8 Then David said to Ahimelech, “Then have you not here a spear or a sword at hand? For I have brought neither my sword nor my weapons with me, because the king’s business required haste.” 9 And the priest said, “The sword of Goliath the Philistine, whom you struck down in the Valley of Elah, behold, it is here wrapped in a cloth behind the ephod. If you will take that, take it, for there is none but that here.” And David said, “There is none like that; give it to me.” (1 Sa 21:8–9)
David needs weapons, so he takes Goliath’s sword. He refers again to his deception about his mission. The ‘king’s business required haste’.
Story of Israel
The rules concerning the bread of the presence are in leviticus. Moses commands;
5 “You shall take fine flour and bake twelve loaves from it; two tenths of an ephah shall be in each loaf. 6 And you shall set them in two piles, six in a pile, on the table of pure gold before the LORD. 7 And you shall put pure frankincense on each pile, that it may go with the bread as a memorial portion as a food offering to the LORD. 8 Every Sabbath day Aaron shall arrange it before the LORD regularly; it is from the people of Israel as a covenant forever. 9 And it shall be for Aaron and his sons, and they shall eat it in a holy place, since it is for him a most holy portion out of the LORD’s food offerings, a perpetual due.” (Lev 24:5–9)

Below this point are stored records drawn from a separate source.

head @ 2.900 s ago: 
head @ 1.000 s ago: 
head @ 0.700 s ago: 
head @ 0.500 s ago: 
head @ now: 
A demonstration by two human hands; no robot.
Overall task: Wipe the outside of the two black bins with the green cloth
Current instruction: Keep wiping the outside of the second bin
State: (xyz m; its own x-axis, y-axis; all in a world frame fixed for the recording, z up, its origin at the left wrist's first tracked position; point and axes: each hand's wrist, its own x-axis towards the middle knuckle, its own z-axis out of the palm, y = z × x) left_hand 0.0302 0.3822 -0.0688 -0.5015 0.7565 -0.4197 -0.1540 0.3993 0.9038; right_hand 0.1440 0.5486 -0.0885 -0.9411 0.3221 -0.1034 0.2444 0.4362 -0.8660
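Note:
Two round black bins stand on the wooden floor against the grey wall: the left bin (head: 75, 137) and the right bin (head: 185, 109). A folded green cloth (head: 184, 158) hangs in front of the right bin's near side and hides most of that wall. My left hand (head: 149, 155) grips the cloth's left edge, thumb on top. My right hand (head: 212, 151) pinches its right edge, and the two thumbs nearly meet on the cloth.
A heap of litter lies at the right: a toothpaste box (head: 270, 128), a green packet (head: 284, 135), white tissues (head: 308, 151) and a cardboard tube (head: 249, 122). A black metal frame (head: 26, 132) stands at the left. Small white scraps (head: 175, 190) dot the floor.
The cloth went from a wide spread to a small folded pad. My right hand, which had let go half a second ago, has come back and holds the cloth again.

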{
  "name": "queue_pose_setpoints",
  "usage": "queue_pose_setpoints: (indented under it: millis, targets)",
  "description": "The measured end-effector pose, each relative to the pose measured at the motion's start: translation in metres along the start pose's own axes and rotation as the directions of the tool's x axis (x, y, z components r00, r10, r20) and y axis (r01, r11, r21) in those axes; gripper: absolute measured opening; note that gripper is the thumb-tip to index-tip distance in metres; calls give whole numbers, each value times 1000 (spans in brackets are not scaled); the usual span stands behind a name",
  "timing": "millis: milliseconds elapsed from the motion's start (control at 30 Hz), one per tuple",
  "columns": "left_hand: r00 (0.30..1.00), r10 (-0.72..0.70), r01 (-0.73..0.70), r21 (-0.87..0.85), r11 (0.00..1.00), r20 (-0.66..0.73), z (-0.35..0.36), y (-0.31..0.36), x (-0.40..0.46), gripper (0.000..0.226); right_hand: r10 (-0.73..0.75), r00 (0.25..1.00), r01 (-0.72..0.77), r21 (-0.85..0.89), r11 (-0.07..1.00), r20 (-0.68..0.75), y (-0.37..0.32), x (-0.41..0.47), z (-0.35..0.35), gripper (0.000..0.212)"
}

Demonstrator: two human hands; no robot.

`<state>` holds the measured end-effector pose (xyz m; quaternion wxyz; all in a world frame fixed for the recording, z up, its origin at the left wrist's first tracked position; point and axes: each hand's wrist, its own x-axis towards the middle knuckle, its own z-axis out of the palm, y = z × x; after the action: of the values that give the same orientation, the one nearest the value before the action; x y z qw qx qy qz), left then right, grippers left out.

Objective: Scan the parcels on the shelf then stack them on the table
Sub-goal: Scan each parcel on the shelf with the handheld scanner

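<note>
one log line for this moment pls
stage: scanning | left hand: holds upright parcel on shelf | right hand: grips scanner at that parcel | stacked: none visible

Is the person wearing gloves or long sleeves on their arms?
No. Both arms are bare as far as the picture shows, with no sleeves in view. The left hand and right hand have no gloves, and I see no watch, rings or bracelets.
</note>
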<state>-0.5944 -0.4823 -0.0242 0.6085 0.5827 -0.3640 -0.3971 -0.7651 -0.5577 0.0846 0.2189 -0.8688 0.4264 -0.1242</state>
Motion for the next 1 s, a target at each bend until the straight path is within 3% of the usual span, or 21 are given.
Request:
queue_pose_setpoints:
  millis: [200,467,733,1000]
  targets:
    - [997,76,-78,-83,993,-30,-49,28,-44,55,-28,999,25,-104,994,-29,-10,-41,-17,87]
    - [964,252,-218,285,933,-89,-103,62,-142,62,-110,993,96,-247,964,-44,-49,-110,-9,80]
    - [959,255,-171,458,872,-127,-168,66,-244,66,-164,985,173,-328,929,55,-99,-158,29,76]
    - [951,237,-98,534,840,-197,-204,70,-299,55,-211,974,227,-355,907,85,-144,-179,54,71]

The text is fairly clear. The bread David and his men took with them is specifically for ‘Aaron and his sons’. David and his men seemingly were being treated as if they were priests.
Story of Jesus
In the gospel, Jesus recalls David taking the bread of the presence. He does this to explain why he has no problem with his disciples picking from the grainfields during the Sabbath.

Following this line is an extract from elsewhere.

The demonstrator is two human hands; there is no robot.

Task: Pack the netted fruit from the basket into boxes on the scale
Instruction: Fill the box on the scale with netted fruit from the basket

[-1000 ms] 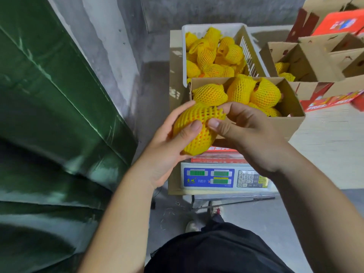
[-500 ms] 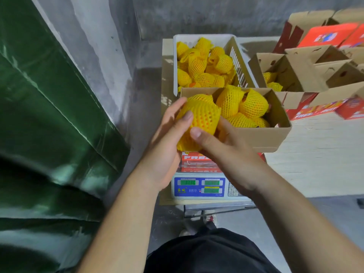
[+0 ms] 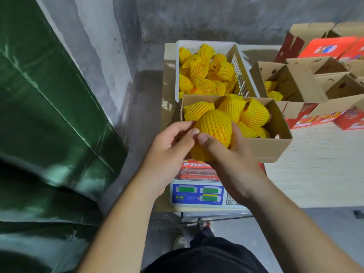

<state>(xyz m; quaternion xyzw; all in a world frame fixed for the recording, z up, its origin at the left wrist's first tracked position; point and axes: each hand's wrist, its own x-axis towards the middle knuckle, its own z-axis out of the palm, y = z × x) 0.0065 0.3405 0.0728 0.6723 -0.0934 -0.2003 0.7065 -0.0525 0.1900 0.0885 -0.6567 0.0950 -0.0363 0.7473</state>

12 At that time Jesus went through the grainfields on the Sabbath. His disciples were hungry, and they began to pluck heads of grain and to eat. 2 But when the Pharisees saw it, they said to him, “Look, your disciples are doing what is not lawful to do on the Sabbath.”
3 He said to them, “Have you not read what David did when he was hungry, and those who were with him: 4 how he entered the house of God and ate the bread of the Presence, which it was not lawful for him to eat nor for those who were with him, but only for the priests?
5 Or have you not read in the Law how on the Sabbath the priests in the temple profane the Sabbath and are guiltless?
6 I tell you, something greater than the temple is here. 7 And if you had known what this means, ‘I desire mercy, and not sacrifice,’ you would not have condemned the guiltless. 8 For the Son of Man is lord of the Sabbath.” (Mt 12:1–8)
Jesus takes issue with them condemning the guiltless. Jesus then puts a twist on David’s experience at Nob. He says its more about who they were with.
What the Pharisees did not realize was that something greater than the temple was with the disciples.
Like David before him, Jesus is the Christ and his disciples who are with him are exempt from the rules that normally applied.